Telltale signs of climate change do exist, and some are dramatic, such as the stunning then-and-now photographs of the world’s great glaciers. Of the 150 glaciers identified and photographed a century ago in Montana’s Glacier National Park, for example, only 25 exist today and researchers predict that most of these will be gone by 2030. Glaciers are receding all over the world, and no reputable scientist disputes that this is being caused by climate change. Two remarkable new studies by young scientists at the Cornell Lab have shed dramatic new light on an important (and alarming) biological effect of climate change.
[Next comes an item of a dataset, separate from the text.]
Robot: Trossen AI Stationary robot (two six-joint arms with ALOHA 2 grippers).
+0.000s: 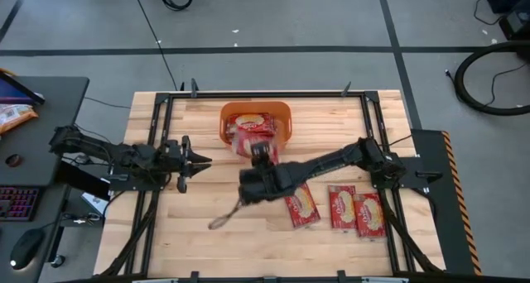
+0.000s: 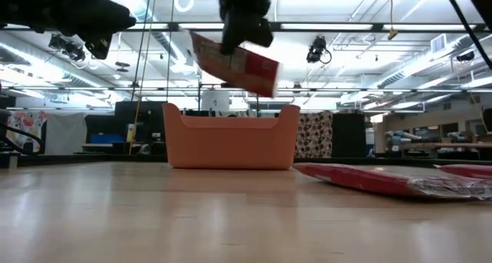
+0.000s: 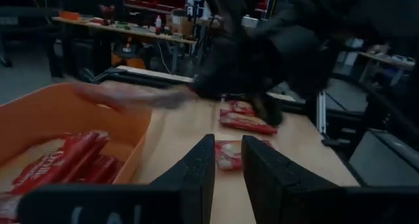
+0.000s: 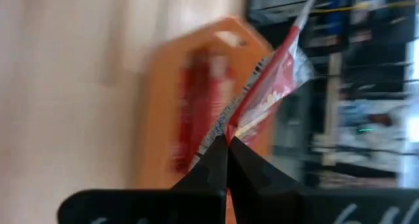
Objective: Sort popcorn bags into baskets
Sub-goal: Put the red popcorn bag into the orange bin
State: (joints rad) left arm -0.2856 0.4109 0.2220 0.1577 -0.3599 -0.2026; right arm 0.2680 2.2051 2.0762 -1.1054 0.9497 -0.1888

Cornell grad student Ben Freeman and his wife, Alexa Class Freeman, spent a physically demanding year in New Guinea replicating Jared Diamond’s famous lowland-to-mountaintop surveys of bird distributions on Mt. Karimui in 1965 and the offshore island of Karkar in 1969 (see ScienceScope, page 12). Using mist nets, playbacks, point counts, and excellent birding skills, Ben and Alexa carefully documented the minimum and maximum elevations for all bird species detected on both mountains. Back at the Lab, they compared their data with Diamond’s, and the results are astonishing: bird communities are rapidly shifting their distributions upslope, just as predicted by climate change models. To quote from their Abstract, “upslope shifts averaged 113 m (Mt. Karimui) and 152 m (Karkar Island) for upper limits and 95 m (Mt. Karimui) and 123 m (Karkar Island) for lower limits.” Moreover, by assembling all the evidence they could find from comparable re-survey studies around the world, they conclude that tropical species are shifting upslope faster and more dramatically than are temperate zone species. From a conservation standpoint, this is a major discovery because tropical mountain ranges host some of the world’s most diverse and locally endemic communities. Hundreds of species restricted to the mountaintops are now at risk of being squeezed out of existence.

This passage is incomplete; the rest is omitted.